The Spokane and Inland Empire Railroad Company (S.&I.E.R.R.Co.) was an electrified interurban railway operating in Spokane, Washington and vicinity, extending into northern and central Idaho. The system originated in several predecessor roads beginning c. 1890, incorporated in 1904, and ran under its own name to 1929. It merged into the Great Northern Railway and later, the Burlington Northern Railroad, which operated some roads into the 1980s.

History

One of the earliest components of Spokane's early interurban system was the Spokane and Montrose Street Railway, a narrow-gauge system with the distinction of being the first motorized street railway in Spokane.  Its owner, in 1893, was Francis H. Cook (1851–1920). Cook, embarrassed by the Panic of 1893, sold the line to a group of Spokane businessmen headed by Jay P. Graves (1859–1948) in 1902. Prior to this Graves and his partners had bought Cook's foreclosed land holdings in the Spokane area.

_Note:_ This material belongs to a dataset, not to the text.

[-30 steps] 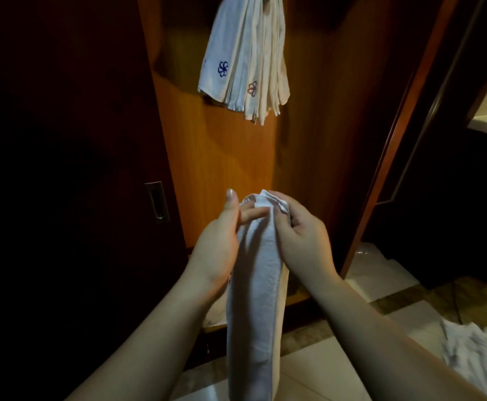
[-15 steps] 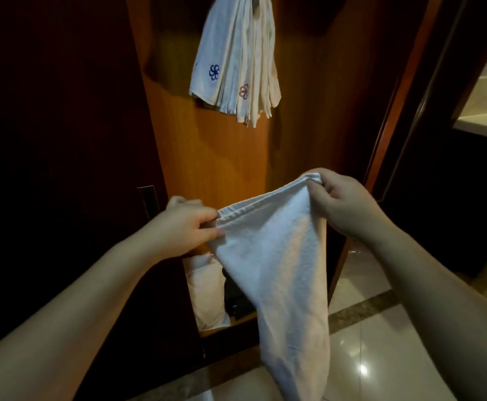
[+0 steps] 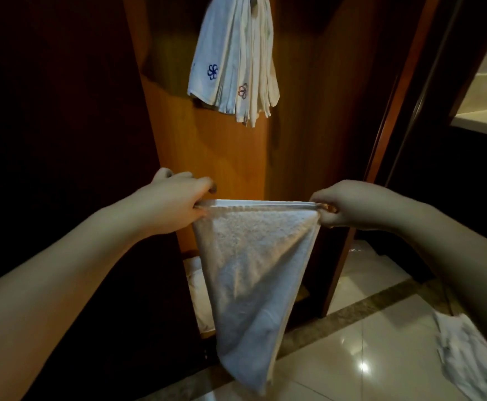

Graves and partners from Portland, Oregon, reorganized the Spokane and Montrose as the Spokane Traction Company on February 1, 1903, incorporated it as the Spokane and Inland Empire Railroad Company in 1904, and rebuilt it as a standard gauge line. The routes were extended  through various areas of Spokane, including Corbin Park, Hillyard and Lincoln Heights. Initially, power for the line was purchased from the Washington Water Power Company. However, in 1909, Graves built a hydroelectric dam at Nine Mile Falls, Washington. This went on to power not only Spokane Traction and the Spokane and Inland Empire, but also sold surplus power locally.

During this same period, Idaho Lumberman Frederick A. Blackwell (1852–1922) organized the Coeur d’Alene and Spokane Railway. Operating in conjunction with the Graves' lines in 1903 it formed a route between Spokane and Lake Coeur d'Alene in northern Idaho. Together, Graves and Blackwell developed properties along this line. "To increase summer and holiday ridership," historian Laura Arksey notes, "Graves and Blackwell opened beaches and amusement parks on Coeur d’Alene, Hayden, and Liberty lakes." The electric railway platform in Coeur d'Alene was built onto the docks to connect with steamboats on Lake Coeur d'Alene.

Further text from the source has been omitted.